Web Content Viewer (JSR 286)

National Wildlife Disease Program (NWDP)

Plague Surveillance

Coyote in Michigan, photo taken by SERS biologist David Marks.

Plague has been identified as a disease of concern to human, wildlife and domestic animal populations within the United States. It is also considered a "Category A" disease by the Department of Homeland Security, meaning it could potentially be used as a bioterrorist agent.

Location
In the US, plague is almost exclusively restricted to the western half of the country (west of the 102nd meridian).

Disease Agent
This infectious disease is caused by the bacterium Yersinia pestis and is primarily vectored by fleas.

Affected Species
Plague mostly affects, and is reservoired within, rodent populations such as chipmunks, ground squirrels and prairie dogs, but can also affect other mammals, such as carnivores and scavengers that feed on rodents. Plague represents a health and safety threat to humans, especially in places where humans and rodents interface. There are currently about a dozen human plague cases reported each year.

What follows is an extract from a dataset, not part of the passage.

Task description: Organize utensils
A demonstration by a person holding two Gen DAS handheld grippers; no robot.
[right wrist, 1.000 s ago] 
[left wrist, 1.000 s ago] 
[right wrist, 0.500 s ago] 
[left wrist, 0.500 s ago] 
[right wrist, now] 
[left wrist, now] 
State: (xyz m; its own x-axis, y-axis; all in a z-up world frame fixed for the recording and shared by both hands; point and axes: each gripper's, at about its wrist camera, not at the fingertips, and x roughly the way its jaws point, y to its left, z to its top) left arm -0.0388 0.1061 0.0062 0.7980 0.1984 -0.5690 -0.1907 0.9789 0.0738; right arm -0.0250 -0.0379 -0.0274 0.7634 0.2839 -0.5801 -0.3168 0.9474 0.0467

Members of the cat family, Felidae, such as bobcats, mountain lions and domestic cats are particularly susceptible to plague while the Canidae (dog) family, including coyotes, wolves and domestic dogs, tend to be fairly resistant to plague. Because cats are susceptible to plague and tend to develop the highly-contagious form of the disease (pneumonic plague), they can represent a health threat to people who come in contact with them (ie, sportsmen, wildlife personnel & pet owners). While canids do not tend to develop an active form of plague, they do readily develop antibodies to plague when they come in contact with the disease through scavenging or predation of infected rodents. Testing the canid's blood for the presence of these antibodies is a convenient and efficient method of monitoring the area's rodent population for plague activity.

NWDP Activities
NWDP biologists work closely with other WS personnel who conduct wildlife damage management (WDM) activities to protect human health, agriculture and natural resources. Collecting samples from coyotes taken during WDM activities to test for the presence of plague antibodies is useful because the coyotes make frequent contact with the infected rodents through predation and scavenging. If contact is made with an infected rodent, the coyote develops a titer (evidence of an immune response), which indicates that plague is likely present in the area.

When the presence of plague is detected through lab diagnostic testing, this evidence is shared with local health officials, both human and veterinarian. Once alerted to the presence of the disease in their area, health personnel can be on the look-out for patients exhibiting plague's flu-like symptoms (fever, chills, swollen lymph nodes, etc.). Plague symptoms so closely resemble other common diseases that physicians and verterinarians who have not been alerted that plague is active in their area may fail to consider plague in their diagnostic testing. Because plague is generally not a commonly-encountered disease, health providers who are unaware of its presence are likely to only test for the more commonly-encountered illnesses, thus delaying the true diagnosis. When detected early, plague infections can be readily treated with antibiotic drugs with excellent results. A delay in the diagnosis, even for a short period, can make treatment much more difficult and could lead to fatal illness.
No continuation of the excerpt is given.